The time available for companies to gain a position on the market is called the window of opportunity. This time frame is becoming shorter and shorter: it took 70 years before the market for televisions was saturated. The window of opportunity closed in less than ten years for the smartphone. Companies that do not respond quickly and flexibly to new customer wishes will watch the window close in their face. But do savings banks now also need to organize themselves into agile teams and sprints like the Spotifys and Googles of the world? When even the successful bank ING-DiBa is set up in squads, tribes and chapters rather than divisions and departments, should savings banks do the same?
To answer this question, we need to know the four key elements of an agile organization. Agility is more than just agile work, which is already fairly widespread; it also involves agile organization and agile strategy. And banks need to understand what happens when they don’t approach agility full on. But first of all, here are the four core elements:
The four elements of agile organization
Customer-centricity comes first and foremost: everything that you do or offer is oriented to customer needs. Many customer advisors will insist that they always do. “We always ask ourselves how we can optimally offer our product to customers.” But therein lies the first misconception: customers are not interested in savings bank products by default. Only through talking to customers can you find out what they want. That works best outdoors on the street. In our projects, we go out with advisors and overcome the fear of the unknown—and we often gain surprising insights.

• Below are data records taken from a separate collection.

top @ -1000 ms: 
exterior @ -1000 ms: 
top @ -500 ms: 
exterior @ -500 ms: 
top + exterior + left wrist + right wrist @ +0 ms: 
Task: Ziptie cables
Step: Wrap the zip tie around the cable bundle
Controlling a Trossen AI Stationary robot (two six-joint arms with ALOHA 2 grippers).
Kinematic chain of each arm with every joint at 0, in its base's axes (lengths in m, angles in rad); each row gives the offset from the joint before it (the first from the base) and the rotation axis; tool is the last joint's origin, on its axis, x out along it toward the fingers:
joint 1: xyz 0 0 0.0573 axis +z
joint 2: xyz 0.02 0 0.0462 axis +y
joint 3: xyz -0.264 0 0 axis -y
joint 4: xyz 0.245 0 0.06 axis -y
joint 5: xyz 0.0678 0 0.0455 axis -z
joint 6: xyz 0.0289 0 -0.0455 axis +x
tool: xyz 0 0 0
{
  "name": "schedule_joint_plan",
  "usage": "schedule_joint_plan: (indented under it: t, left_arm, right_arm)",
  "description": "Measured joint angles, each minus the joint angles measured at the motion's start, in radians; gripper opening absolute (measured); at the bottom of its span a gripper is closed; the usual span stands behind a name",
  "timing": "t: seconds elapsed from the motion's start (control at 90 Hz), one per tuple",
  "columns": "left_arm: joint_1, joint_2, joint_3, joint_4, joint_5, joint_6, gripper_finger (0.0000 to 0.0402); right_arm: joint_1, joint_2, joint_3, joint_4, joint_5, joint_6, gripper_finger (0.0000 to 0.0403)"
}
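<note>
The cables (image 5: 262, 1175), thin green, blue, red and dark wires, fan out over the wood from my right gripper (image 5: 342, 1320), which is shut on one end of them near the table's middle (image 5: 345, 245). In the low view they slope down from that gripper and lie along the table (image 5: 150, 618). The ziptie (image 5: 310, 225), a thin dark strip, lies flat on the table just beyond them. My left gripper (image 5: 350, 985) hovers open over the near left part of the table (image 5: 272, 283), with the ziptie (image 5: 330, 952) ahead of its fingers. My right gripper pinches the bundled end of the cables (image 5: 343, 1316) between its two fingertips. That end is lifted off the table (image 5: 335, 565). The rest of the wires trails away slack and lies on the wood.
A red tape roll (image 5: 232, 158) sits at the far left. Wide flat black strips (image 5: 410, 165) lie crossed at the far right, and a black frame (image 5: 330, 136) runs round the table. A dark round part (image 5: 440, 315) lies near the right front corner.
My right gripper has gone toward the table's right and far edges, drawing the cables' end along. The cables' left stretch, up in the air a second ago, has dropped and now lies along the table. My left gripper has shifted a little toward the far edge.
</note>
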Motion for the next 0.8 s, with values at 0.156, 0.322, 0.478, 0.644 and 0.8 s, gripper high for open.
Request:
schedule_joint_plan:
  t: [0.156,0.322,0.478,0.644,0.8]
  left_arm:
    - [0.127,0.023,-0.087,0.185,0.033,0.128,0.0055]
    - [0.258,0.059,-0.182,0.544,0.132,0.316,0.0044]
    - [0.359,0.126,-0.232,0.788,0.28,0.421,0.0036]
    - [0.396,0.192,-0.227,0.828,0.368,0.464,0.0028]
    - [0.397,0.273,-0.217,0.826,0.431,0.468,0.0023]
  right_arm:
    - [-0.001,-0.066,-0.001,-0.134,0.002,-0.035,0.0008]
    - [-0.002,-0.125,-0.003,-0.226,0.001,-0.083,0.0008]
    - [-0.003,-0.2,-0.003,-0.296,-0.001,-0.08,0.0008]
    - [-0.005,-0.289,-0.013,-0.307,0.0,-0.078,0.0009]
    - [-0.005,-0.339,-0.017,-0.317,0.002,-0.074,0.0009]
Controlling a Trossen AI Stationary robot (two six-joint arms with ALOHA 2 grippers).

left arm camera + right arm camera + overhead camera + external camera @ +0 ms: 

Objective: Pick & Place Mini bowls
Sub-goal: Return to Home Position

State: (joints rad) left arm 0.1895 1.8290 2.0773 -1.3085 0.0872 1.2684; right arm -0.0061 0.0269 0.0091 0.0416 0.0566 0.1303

These findings are then implemented as quickly as possible. We then arrive at the second core element: flexible structures with a high degree of autonomy. Self-organized, interdisciplinary teams work together on an equal footing, free from power struggles, without killer sentences like “It’s always been done that way” and in short, intensive project phases called Sprints. This avoids slow decision-making processes, which are mainly there to protect employees from making poor decisions so that they only take on as little responsibility as possible. Instead, employees organize themselves and make decisions in small teams. Leadership still exists—but the leadership tasks are temporary and spread across various functions.
This requires a new mindset for all stakeholders. And that is the third core element of an agile organization. Independence, dedication, enjoyment found in working in a team and a focus on the subject and solutions—it may sound obvious, but these are the most difficult parts of your path to agile organization. Who in their right mind would give up their privileges, status symbols, membership in executive meetings or their say in annual strategic planning? And who would happily take on responsibility for topics which have previously been comfortably delegated upwards?
In the end, agile organization represents a threat to long-established but hindering routines and privileges. But it is a liberation for anyone looking for fulfillment in their work or who doesn’t want to waste their time in tedious meetings and long coordination processes. Purpose is the fourth core element of agile organization.
Agile, but careful
If you want agility in collaboration, organizational structure and strategic orientation, there are three paths. In the “tinkerer’s garage” model, digital pioneers are given free rein in an “innovation lab” or a “digi lab”; they develop new products and services for savings banks. Sounds exciting for getting going, but too exclusive in the long run. In the “internal division” model, a mostly related department is separated from the traditionally working part. This model hopes that the agile part grows over time and the other part shrinks thanks to automation and digitalization. Alas, it often leads to trench warfare between the “agile forward-looking agile bank” and the “hierarchical bank”. That cannot be the aim.
We recommend the third path: “agile, but careful”. Rather than aggressively turning the organization on its head, changes are introduced incrementally: they are tested and fine-tuned. It is a learning process. All employees are responsible together for facilitating success and identifying problems early on.